Kommunikation - eine französisch/italienisch/deutsche Komposition

Schreibwerkstatt


 
Diese Gastseite bietet Jedermann und -frau die Möglichkeit seine/ihre Sicht zum Jahr 2029 zu präsentieren. Schreiben Sie über Ihre Erfahrungen, Eindrücke, Meinungen, und ergänzen Sie so das von S. Flor gezeichnete Bild. Gerne würde ich auch von anderen "Berichten aus der Zukunft" erfahren.

 
 
Obwohl inzwischen Rentner, arbeite ich nach wie vor in meinem Beruf - von Haus aus Agrarwissenschaftler war ich seit jeher tätig als Marketingexperte für biologische Lebensmittel. Während der letzten Jahre war ich am Aufbau neuer Vertriebswege für derartige Produkte im Kölner Raum beteiligt. Es mag ein wenig unbescheiden klingen, aber in diesem Feld gehöre ich sicherlich zu den Zeitzeugen eines Prozesses, der in enthusiastischer Weise mit Experimenten in den siebziger Jahren begann, der eine Phase der Professionalisierung folgte und der letztendlich zur 
Schaffung gänzlich neuer Strukturen in den letzten Dekaden führte.
Ich entsinne mich dabei noch recht gut an das Gefühl der Enttäuschung,  welches zur Jahrhundertwende empfand.

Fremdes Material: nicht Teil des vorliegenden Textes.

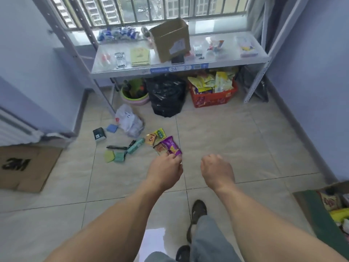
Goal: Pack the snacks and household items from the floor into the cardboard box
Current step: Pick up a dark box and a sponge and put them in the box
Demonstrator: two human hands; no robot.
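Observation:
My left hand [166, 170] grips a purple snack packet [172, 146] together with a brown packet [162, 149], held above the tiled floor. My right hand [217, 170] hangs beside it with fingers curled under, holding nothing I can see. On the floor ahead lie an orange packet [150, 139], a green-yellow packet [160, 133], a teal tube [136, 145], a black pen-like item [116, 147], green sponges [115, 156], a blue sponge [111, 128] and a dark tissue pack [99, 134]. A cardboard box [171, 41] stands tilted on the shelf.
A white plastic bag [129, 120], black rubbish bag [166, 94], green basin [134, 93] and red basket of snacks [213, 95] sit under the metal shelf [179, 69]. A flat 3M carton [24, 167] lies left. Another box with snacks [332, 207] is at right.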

Sicher, das Präfix "bio" hatte zu dieser Zeit seinen Platz erobert und das entsprechende "Marktsegment" wies durchaus akzeptable Zuwachsraten aus. Aber mir war dabei sehr bewusst, dass diese Nische auch eine Art Entschuldigung für eine Entwicklung in der konventionellen Lebensmittelindustrie bot, die desaströse Folgen nach sich ziehen würde. Und die Nische selbst? Nun, die "Bio-" Zertifikate, die wir erarbeitet hatten, waren kein Betrug. Insgesamt jedoch war der Produktionsprozess keineswegs in Einklang mit ökologischen Prinzipien: die Konsumstrukturen der damaligen Zeit zwangen uns zu sogenannten "Convenience Produkten", verpackt in Materialien, die von meinen Kollegen mit dem Euphemismus "Kompromiss" belegt wurden. bei Einbeziehung aller Komponenten wie Verpackung und Transport wäre die Ökobilanz keineswegs positiv ausgefallen. Heute würde ich zugeben, dass gerade wir Aktivisten der ersten Stunde, die ihr Engagement professionalisiert und damit zur Lebensgrundlage gemacht hatten, verantwortlich für das Auslaufen der ersten Welle der ökologischen Bewegung waren.
Nur die veränderten Wirtschaftsbedingungen der letzten fünfundzwanzig Jahre erlaubten es uns, eine naturgerechte Lebensmittelproduktion zu schaffen, die diesen Namen wirklich verdient. Es ist die Nachfragestruktur auf regionaler Ebene, welche die Innovationen  in diesem Feld vorantreibt, eine Entwicklung, die sicherlich noch nicht zu einem Ende gekommen ist.
Vor meiner Lektüre von S. Flors "Flatlander" hätte ich den letzten Satz als gute Konklusion betrachtet. Aber diese kurze "Botschaft" erinnerte mich daran, dass Fortschritt nicht etwas ist, was sich immer weiter und weiter auf denselben Gleisen bewegt; wir müssen unsere Bereitschaft zum Sprung auf die andere Ebene erhalten!